* WHAT YOU WILL DO:
The reply must contain exactly the lines below from the one with "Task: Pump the" down to the one with "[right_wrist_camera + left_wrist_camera", both included, and nothing more; please omit the pictures.

* MATERIAL PROVIDED:

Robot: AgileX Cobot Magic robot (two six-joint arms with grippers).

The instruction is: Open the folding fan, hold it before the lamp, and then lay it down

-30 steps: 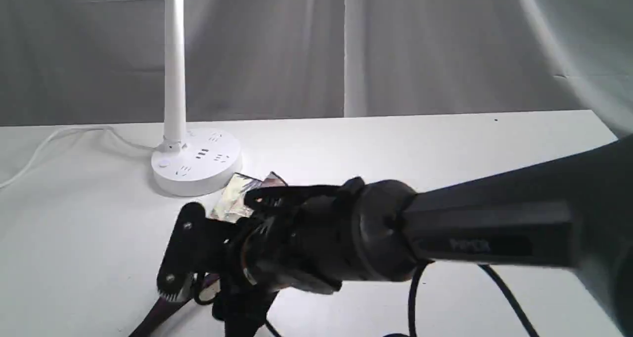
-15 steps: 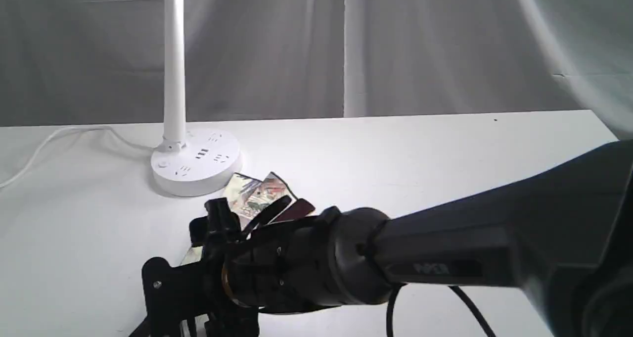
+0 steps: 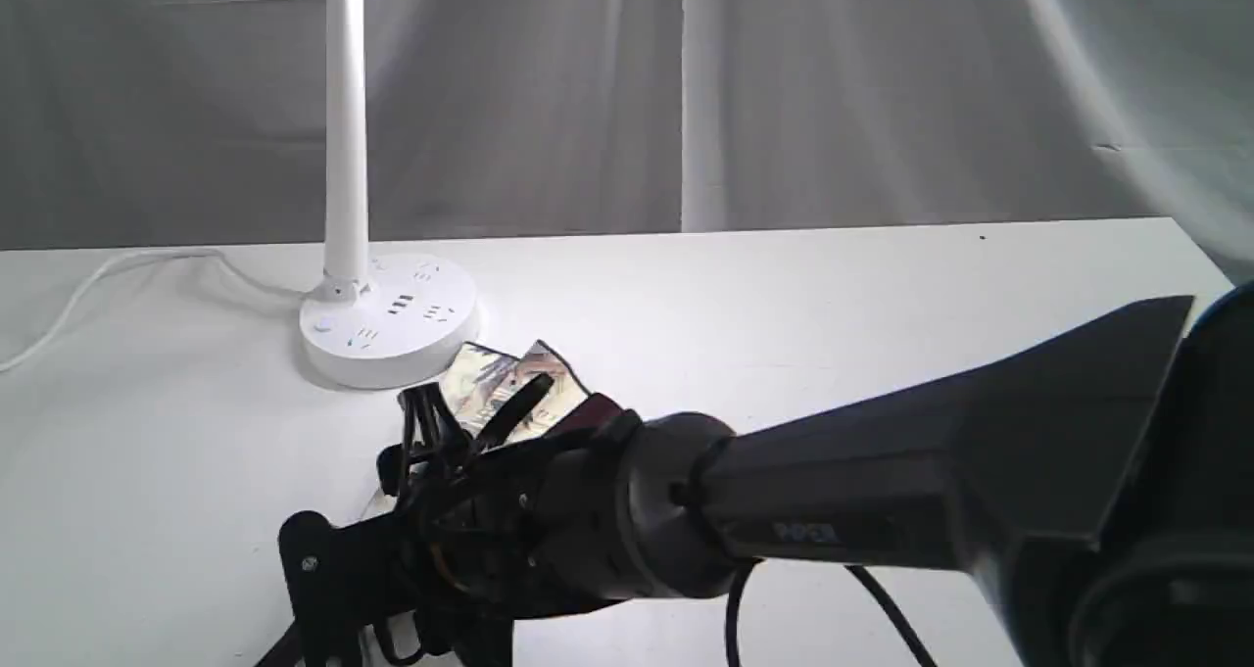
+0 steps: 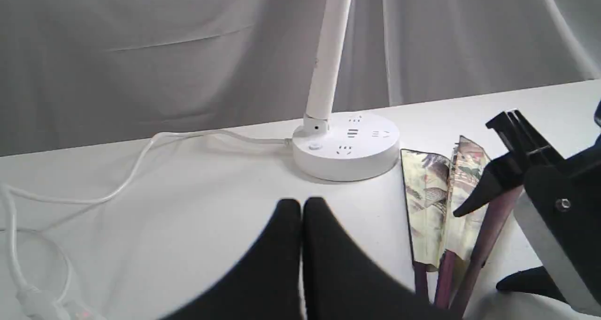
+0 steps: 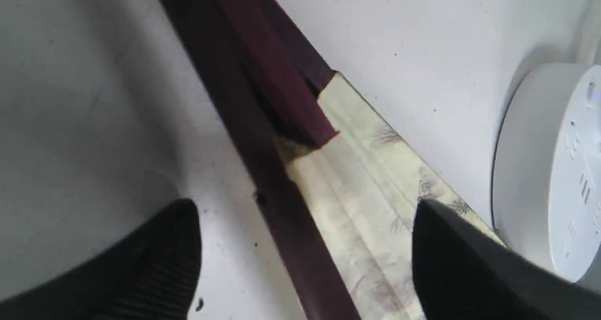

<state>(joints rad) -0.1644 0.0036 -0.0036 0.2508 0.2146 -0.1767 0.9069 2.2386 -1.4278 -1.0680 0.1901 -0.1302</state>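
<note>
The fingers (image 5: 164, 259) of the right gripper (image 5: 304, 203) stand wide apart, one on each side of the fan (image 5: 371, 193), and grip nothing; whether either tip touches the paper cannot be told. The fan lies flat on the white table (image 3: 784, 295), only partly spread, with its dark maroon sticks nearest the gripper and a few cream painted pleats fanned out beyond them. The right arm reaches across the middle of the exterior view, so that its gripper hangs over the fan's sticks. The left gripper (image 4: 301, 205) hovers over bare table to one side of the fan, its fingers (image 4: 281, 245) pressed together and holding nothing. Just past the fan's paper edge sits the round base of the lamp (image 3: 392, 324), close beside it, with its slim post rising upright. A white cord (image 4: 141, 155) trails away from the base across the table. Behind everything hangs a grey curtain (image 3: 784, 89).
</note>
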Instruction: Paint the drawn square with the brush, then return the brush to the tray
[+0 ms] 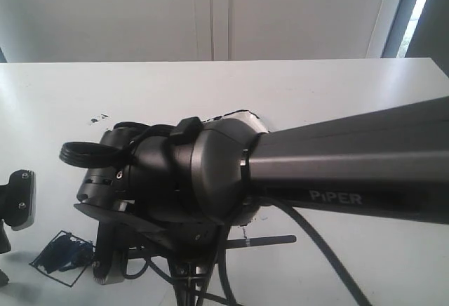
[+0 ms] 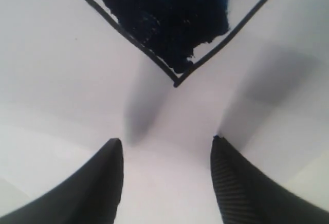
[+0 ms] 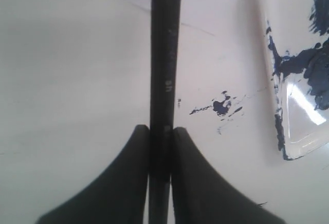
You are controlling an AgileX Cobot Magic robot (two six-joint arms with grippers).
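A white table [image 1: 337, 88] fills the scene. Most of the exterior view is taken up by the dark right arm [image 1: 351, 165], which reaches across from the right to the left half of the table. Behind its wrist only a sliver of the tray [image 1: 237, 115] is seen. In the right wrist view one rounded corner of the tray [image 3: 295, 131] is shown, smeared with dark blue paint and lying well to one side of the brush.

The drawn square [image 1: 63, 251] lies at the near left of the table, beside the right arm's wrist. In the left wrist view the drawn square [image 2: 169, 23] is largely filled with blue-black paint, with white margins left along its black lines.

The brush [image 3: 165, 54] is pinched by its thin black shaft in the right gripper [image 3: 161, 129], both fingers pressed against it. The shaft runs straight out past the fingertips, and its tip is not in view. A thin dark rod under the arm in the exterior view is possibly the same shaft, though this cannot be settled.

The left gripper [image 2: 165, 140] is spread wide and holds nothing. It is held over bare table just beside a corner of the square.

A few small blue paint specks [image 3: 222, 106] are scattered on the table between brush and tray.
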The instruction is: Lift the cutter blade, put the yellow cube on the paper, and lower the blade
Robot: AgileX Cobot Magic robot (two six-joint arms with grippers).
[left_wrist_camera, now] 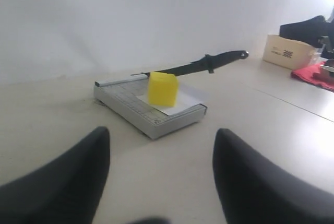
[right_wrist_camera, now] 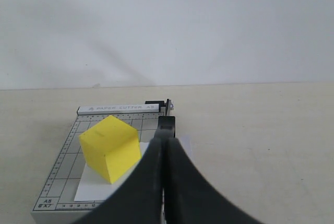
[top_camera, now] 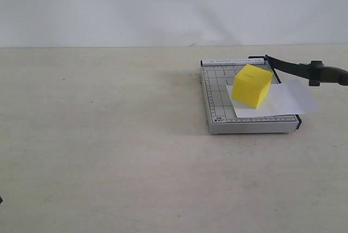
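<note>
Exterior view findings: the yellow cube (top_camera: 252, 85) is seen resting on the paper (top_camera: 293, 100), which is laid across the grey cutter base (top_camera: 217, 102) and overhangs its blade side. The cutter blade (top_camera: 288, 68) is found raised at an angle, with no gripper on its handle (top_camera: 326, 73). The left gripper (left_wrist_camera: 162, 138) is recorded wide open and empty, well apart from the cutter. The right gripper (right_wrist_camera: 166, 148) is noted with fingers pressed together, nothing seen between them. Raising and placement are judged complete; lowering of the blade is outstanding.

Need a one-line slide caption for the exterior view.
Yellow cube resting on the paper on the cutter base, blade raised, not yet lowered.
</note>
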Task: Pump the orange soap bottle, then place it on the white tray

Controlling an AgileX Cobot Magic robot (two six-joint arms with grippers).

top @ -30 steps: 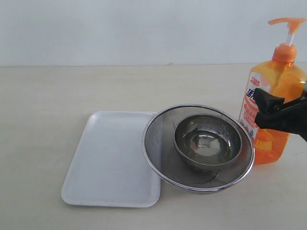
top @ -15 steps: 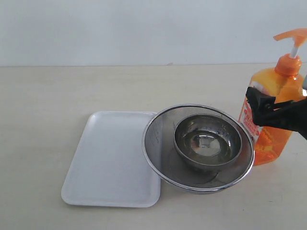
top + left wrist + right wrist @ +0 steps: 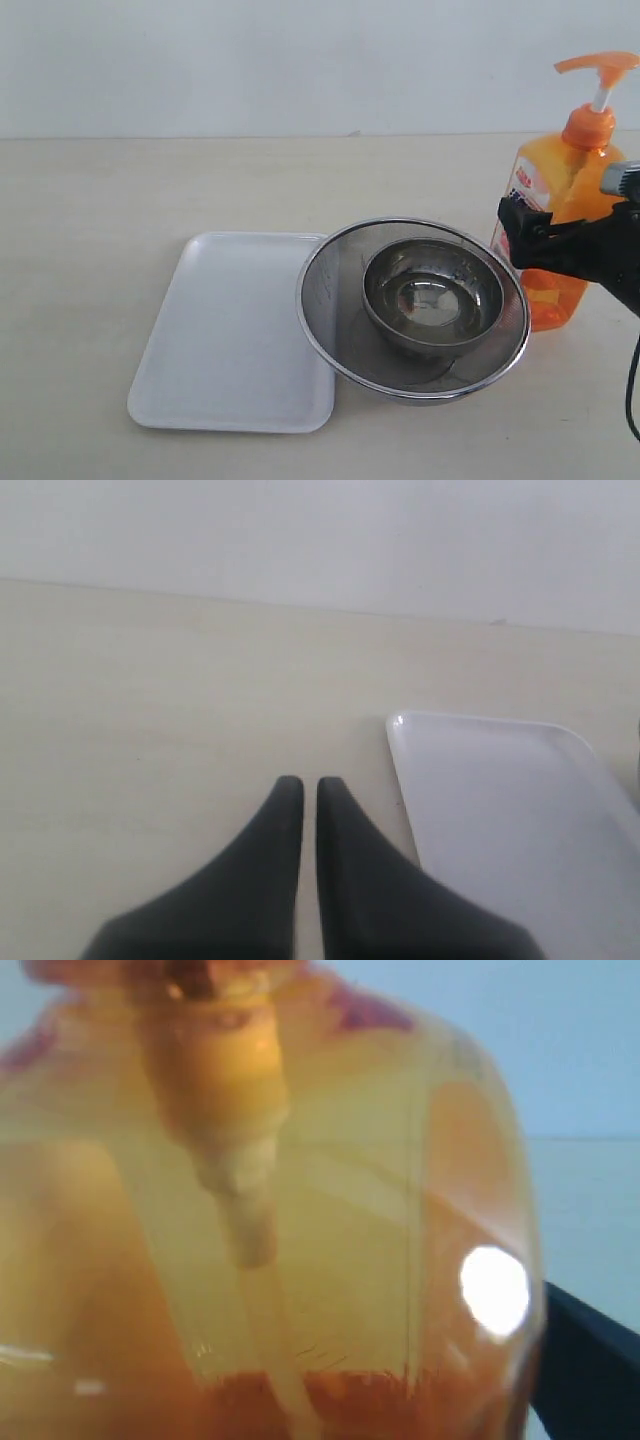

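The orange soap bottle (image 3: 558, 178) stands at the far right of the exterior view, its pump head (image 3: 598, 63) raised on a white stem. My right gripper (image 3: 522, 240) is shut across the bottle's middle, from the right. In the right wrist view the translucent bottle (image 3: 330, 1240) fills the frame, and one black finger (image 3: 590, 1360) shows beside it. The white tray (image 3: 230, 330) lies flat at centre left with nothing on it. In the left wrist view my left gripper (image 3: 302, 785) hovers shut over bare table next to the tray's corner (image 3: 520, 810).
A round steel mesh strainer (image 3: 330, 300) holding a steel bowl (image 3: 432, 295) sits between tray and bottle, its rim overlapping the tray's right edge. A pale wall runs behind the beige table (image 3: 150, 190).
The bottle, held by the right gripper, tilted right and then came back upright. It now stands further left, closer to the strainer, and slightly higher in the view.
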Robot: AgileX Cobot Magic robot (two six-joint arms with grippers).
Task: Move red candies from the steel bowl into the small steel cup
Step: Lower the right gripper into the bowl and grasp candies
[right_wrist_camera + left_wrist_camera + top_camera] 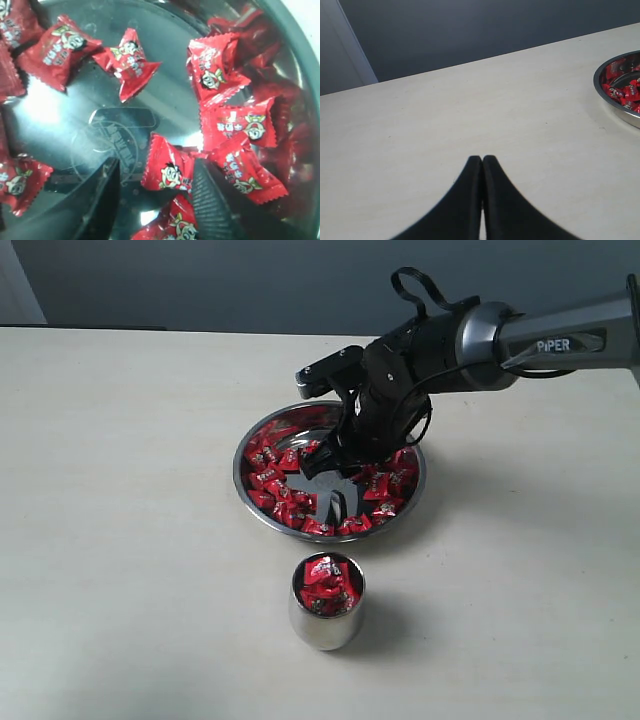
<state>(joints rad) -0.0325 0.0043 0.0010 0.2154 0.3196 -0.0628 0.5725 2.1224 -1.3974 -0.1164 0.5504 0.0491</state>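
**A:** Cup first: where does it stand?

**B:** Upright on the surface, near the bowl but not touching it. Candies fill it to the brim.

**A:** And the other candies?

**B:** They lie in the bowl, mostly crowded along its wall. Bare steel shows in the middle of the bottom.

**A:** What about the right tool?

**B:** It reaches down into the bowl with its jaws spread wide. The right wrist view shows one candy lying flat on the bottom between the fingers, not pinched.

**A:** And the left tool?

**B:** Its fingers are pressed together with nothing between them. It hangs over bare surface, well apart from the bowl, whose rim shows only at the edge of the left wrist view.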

* TASK RESPONSE:
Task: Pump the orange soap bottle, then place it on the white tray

Controlling an AgileX Cobot Magic robot (two six-joint arms with grippers).

top @ -30 steps: 
top @ -15 steps: 
top + left wrist + right wrist @ +0 steps: 

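The orange soap bottle (image 3: 558, 178) stands at the far right of the exterior view, its pump head (image 3: 598, 63) raised on a white stem. My right gripper (image 3: 522, 240) is shut across the bottle's middle, from the right. In the right wrist view the translucent bottle (image 3: 330, 1240) fills the frame, and one black finger (image 3: 590, 1360) shows beside it. The white tray (image 3: 230, 330) lies flat at centre left with nothing on it. In the left wrist view my left gripper (image 3: 302, 785) hovers shut over bare table next to the tray's corner (image 3: 520, 810).
A round steel mesh strainer (image 3: 330, 300) holding a steel bowl (image 3: 432, 295) sits between tray and bottle, its rim overlapping the tray's right edge. A pale wall runs behind the beige table (image 3: 150, 190).
The bottle, held by the right gripper, tilted right and then came back upright. It now stands further left, closer to the strainer, and slightly higher in the view.
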Robot: AgileX Cobot Magic robot (two six-joint arms with grippers).
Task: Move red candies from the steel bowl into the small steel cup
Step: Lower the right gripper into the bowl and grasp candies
[right_wrist_camera + left_wrist_camera + top_camera] 

The work for this exercise is now done.